>Consider my objection made in the previoius post and cited below, >namely, that it is *in principle* impossible for any human being to >know what m is (leave alone construct it), based on the criteria laid >out by Norman Wildberger. For NW suggests that the number of particles >in the universe should determine m, the maximum natural number. But >what are particles, what is the universe? We human beings simply >*postulate* stuff like "particles" and the "universe" through our >theories. There is *in principle* no other way for us to access these >entities -- even the experiments we make only access these particles >indirectly, through our theories. Therefore if at all it is possible >for us to know what m is, it is only through our theories; but in order >to have a theory T about particles and the universe, T must already >have access to natural numbers as postulates. So if at all one can >arrive at a construction for m, it is possible only by circular >reasoning and one has to resort to Platonism or realism (particles >"really" exist, the universe is "really" what our theories say it is, >etc.) to overcome the circularity. In any case m can *in principle* be >specified only non-constructively by us humans, as noted below. So NW's >thesis is subject to the same sort of objections that he makes about >set theory.

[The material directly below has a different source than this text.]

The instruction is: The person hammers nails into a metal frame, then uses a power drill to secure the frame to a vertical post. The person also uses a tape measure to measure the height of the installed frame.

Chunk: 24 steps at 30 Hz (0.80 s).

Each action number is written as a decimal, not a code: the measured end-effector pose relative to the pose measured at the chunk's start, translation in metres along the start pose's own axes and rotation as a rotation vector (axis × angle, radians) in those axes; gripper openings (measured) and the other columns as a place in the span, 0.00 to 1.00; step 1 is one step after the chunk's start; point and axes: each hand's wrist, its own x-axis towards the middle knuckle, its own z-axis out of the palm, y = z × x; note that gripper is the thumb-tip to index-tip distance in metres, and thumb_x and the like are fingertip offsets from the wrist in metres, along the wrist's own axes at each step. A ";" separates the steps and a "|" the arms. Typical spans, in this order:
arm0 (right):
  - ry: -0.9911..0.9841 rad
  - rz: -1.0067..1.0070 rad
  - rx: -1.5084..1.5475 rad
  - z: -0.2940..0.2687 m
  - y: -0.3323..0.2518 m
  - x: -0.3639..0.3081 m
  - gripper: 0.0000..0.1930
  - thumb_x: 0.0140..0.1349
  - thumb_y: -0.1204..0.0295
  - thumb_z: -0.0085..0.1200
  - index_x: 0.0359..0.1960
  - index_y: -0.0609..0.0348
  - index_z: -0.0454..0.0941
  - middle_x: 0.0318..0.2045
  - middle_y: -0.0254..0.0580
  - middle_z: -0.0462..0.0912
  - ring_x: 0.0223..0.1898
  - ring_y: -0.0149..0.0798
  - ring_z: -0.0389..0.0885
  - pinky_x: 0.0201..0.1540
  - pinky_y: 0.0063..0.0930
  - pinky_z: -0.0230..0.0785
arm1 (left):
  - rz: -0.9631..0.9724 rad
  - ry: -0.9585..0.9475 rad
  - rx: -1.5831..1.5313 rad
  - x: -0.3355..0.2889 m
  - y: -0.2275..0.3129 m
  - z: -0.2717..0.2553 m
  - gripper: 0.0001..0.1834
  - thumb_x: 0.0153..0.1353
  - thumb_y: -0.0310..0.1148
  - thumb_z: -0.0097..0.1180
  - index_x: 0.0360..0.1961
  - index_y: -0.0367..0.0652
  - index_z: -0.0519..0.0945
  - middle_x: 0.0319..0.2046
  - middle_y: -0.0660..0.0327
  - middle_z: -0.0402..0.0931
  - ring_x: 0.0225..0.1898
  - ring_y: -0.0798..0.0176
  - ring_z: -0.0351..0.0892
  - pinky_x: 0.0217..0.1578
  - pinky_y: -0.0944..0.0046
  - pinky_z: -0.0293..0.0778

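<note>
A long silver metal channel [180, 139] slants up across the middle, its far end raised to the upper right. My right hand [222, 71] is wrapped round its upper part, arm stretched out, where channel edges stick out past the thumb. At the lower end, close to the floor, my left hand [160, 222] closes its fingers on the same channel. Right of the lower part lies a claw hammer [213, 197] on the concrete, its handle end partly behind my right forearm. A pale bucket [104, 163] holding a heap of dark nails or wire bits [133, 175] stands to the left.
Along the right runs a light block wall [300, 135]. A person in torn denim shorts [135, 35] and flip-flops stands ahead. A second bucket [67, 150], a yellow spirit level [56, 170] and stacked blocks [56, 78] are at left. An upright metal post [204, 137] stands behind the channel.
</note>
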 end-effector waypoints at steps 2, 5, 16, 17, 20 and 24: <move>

I think I agree. Some people want to restrict mathematics to what is *physically* possible. e.g.: Since it is physically impossible to have an infinite number of objects, or to perform an infinite number of actions, then completed infinities don't exist. Since it is physically impossible to compute the value of a nonrecursive function, then only recursive functions exist. Since it is physically impossible to construct a non-measurable set of reals, all sets are measurable.
However, what is physically possible and what is not is determined by the laws of physics, and we don't *know* those laws, a priori. If mathematics is to apply to the real world, we should try to make our mathematics general enough to cover all possibilities. Allowing only finitistic mathematics is placing an a priori restriction on what the possible laws of the world might be. How do *know* that that's the way the world is?